Looking through the data below, work out how many lines have the word "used". Reply with that number only.

Collection entries:
————

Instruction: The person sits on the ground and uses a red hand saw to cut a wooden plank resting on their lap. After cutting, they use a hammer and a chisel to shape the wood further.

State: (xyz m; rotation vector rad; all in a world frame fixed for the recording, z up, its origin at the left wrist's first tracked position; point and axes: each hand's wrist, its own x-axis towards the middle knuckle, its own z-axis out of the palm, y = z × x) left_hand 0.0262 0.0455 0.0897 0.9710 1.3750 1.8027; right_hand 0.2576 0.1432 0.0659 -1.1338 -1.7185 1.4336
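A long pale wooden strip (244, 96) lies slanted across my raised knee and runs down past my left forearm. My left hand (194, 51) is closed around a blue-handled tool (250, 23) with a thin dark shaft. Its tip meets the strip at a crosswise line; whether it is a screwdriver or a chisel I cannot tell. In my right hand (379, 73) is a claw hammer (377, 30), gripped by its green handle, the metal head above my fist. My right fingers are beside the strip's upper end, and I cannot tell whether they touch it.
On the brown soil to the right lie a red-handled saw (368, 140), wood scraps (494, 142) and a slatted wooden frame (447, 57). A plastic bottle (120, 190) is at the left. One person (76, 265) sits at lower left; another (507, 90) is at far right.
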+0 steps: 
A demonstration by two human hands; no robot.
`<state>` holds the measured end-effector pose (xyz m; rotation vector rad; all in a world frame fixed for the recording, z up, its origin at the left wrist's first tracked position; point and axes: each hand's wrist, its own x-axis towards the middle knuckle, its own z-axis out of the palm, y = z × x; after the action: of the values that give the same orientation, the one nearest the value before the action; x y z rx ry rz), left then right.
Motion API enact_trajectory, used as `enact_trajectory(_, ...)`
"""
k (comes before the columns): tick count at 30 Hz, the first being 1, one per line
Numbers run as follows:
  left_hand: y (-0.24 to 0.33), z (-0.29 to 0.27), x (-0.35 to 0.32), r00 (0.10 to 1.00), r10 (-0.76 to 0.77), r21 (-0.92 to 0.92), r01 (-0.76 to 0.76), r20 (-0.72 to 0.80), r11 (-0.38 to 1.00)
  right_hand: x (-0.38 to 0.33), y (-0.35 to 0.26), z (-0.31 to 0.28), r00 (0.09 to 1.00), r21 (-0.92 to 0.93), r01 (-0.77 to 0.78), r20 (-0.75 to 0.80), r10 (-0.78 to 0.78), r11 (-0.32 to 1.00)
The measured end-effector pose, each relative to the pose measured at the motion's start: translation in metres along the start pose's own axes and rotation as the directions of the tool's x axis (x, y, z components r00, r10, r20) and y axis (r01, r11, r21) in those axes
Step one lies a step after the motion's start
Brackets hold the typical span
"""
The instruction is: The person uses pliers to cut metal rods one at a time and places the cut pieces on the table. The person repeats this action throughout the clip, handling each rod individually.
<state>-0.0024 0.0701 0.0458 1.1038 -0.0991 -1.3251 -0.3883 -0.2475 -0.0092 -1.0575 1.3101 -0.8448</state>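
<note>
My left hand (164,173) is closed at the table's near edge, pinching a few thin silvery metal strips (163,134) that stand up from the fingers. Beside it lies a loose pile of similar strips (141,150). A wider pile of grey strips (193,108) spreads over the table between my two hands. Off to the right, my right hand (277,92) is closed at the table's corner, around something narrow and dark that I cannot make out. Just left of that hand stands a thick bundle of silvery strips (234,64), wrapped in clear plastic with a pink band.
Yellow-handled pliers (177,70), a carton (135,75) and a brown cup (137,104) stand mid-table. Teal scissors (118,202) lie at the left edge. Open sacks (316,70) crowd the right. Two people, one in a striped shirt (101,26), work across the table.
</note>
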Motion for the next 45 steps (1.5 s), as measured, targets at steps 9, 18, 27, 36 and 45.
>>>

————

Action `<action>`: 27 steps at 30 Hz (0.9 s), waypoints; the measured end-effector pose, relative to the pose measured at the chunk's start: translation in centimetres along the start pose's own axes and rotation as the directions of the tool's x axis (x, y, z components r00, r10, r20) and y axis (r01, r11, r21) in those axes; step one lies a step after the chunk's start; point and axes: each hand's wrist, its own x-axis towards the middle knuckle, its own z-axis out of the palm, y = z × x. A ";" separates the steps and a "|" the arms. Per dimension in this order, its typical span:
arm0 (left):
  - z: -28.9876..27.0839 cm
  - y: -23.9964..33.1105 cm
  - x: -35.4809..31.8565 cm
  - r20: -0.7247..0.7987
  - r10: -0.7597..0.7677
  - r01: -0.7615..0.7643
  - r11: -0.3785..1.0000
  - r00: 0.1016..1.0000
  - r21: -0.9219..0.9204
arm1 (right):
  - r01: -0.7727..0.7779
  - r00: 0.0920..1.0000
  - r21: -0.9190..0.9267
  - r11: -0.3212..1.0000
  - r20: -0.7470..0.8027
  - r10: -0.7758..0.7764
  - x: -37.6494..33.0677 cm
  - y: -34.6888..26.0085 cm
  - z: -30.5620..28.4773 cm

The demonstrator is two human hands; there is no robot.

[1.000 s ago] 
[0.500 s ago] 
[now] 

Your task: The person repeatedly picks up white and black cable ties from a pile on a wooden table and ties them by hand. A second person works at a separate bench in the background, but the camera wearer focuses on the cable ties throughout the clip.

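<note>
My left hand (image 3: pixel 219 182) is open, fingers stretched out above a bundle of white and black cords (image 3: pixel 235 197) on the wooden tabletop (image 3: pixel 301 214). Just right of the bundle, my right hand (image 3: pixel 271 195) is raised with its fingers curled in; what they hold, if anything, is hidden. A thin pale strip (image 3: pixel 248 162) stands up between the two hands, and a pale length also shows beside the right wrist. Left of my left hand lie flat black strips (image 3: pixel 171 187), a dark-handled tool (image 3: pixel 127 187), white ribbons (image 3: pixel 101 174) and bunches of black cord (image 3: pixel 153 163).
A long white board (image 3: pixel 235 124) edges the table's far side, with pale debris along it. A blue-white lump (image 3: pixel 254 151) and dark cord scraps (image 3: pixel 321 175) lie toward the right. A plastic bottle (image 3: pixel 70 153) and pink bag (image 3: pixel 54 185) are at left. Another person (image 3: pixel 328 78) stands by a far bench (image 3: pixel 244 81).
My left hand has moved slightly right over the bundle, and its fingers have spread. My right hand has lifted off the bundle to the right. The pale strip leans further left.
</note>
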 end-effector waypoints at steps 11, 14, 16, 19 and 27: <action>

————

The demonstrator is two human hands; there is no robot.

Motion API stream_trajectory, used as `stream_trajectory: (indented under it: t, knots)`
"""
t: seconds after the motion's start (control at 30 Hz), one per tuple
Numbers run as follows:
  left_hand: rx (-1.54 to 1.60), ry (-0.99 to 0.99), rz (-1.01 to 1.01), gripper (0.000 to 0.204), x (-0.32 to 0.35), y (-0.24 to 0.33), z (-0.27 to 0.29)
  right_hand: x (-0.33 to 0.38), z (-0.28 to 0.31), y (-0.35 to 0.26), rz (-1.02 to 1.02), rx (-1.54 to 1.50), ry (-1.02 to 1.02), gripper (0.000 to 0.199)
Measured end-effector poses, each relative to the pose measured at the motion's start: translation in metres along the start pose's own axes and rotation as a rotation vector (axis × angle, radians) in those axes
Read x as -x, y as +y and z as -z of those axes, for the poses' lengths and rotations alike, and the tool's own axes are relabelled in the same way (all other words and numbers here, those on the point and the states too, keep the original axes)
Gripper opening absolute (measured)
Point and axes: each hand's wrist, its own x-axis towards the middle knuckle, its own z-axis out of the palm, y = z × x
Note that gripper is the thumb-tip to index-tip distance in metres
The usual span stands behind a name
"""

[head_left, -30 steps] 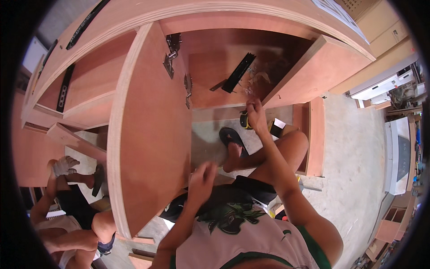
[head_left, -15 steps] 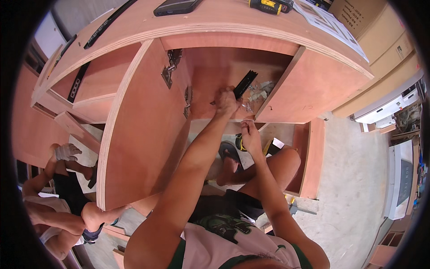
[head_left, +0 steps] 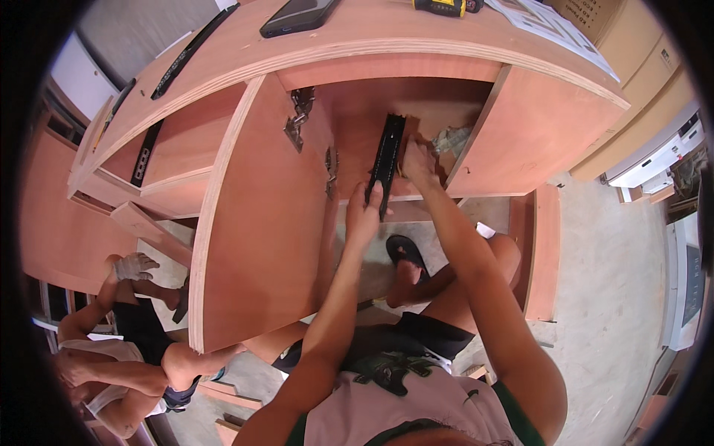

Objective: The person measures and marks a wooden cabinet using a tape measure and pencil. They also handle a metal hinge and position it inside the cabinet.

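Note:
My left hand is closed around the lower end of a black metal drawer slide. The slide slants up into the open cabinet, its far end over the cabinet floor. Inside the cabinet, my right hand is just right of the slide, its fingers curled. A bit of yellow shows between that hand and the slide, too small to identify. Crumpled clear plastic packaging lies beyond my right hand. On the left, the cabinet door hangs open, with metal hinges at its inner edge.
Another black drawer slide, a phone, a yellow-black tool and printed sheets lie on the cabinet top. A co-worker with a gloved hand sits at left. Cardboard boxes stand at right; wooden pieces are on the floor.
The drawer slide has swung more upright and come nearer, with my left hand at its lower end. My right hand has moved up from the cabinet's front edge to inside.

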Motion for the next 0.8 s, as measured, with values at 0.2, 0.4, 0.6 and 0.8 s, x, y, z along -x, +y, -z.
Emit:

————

TASK SOLUTION: 2